> _Exercise description_
Check each line of the data for "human", then give the number of lines that have it, without any other words.

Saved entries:
+ + + + + + +
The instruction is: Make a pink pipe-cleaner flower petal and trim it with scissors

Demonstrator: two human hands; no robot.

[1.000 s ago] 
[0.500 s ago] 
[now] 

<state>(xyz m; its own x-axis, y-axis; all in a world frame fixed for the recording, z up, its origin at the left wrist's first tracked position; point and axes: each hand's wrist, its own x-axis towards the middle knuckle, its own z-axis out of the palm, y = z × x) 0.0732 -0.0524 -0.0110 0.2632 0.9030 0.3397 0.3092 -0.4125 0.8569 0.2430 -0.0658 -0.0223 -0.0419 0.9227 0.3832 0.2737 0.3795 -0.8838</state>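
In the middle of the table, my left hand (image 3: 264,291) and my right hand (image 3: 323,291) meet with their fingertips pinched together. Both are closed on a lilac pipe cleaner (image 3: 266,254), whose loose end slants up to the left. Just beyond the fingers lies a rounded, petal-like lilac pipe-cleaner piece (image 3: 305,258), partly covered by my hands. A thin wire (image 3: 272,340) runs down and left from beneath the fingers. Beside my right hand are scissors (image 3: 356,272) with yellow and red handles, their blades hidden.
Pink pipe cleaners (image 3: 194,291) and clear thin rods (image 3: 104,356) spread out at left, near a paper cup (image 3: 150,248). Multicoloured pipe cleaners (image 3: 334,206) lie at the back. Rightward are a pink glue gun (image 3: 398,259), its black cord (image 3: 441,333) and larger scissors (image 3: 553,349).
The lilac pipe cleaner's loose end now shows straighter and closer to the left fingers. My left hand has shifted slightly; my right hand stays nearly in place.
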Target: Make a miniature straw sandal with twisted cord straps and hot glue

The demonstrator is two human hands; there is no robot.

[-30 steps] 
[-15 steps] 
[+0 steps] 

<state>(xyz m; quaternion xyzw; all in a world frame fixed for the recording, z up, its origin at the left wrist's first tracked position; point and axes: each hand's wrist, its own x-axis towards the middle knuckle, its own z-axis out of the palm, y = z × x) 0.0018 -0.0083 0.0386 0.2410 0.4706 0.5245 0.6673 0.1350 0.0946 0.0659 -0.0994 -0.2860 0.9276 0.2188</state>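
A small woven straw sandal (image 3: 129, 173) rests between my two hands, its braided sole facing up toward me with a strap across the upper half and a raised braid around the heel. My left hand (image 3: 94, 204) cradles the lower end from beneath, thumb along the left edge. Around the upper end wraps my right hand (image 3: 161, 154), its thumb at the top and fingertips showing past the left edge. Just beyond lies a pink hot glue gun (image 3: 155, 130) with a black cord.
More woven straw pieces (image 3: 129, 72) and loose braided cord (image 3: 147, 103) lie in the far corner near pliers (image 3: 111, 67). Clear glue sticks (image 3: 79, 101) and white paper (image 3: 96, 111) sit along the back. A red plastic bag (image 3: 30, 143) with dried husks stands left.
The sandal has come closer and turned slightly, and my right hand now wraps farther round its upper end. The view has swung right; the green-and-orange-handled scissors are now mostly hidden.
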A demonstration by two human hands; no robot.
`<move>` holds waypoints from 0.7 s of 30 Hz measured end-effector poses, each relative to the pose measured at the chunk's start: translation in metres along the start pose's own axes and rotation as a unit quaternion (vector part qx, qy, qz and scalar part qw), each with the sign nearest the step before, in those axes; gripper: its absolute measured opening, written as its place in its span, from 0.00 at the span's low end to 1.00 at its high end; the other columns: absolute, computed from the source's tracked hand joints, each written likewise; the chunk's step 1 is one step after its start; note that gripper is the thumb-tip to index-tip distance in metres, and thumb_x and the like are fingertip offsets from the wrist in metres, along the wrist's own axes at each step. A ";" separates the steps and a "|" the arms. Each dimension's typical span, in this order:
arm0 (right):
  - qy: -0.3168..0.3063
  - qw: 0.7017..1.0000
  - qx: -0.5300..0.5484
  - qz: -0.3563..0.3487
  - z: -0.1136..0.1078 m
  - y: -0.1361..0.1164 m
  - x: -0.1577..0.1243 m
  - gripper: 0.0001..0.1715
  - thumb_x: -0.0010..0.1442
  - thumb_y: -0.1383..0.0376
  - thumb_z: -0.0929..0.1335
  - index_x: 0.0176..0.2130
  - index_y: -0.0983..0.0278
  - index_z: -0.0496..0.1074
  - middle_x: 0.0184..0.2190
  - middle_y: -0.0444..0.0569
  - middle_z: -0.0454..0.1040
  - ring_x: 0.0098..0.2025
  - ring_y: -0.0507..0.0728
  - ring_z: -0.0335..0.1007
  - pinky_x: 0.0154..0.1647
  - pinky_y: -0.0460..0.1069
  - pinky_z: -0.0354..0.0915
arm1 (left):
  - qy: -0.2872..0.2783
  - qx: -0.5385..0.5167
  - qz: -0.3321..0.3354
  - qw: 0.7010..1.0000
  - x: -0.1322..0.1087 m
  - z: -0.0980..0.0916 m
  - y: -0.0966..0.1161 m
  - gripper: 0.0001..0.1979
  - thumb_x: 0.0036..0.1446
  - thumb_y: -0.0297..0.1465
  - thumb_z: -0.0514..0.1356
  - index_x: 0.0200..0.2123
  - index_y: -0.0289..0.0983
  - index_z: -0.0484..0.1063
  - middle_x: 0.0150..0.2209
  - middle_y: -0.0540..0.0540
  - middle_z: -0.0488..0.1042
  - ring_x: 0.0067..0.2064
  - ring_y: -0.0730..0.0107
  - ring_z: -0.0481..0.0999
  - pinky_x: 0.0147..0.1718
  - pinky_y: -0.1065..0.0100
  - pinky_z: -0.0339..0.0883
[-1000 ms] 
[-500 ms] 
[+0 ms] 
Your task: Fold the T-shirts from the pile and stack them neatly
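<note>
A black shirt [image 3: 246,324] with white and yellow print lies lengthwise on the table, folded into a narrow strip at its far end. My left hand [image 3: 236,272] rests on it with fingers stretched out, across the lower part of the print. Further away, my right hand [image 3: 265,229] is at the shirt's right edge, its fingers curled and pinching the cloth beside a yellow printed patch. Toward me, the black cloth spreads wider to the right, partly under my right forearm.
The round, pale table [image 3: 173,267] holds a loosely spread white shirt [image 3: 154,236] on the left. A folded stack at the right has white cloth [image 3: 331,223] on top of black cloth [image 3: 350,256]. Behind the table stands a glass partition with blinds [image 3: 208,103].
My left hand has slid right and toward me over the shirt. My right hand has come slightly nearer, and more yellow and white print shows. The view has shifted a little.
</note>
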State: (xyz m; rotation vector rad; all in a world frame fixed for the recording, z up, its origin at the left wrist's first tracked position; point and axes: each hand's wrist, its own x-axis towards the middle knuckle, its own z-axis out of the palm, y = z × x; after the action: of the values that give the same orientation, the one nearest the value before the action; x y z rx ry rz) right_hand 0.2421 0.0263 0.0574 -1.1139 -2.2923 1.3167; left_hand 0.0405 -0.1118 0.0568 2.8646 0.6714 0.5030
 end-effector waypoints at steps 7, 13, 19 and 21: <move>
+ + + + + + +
> _Final answer_
3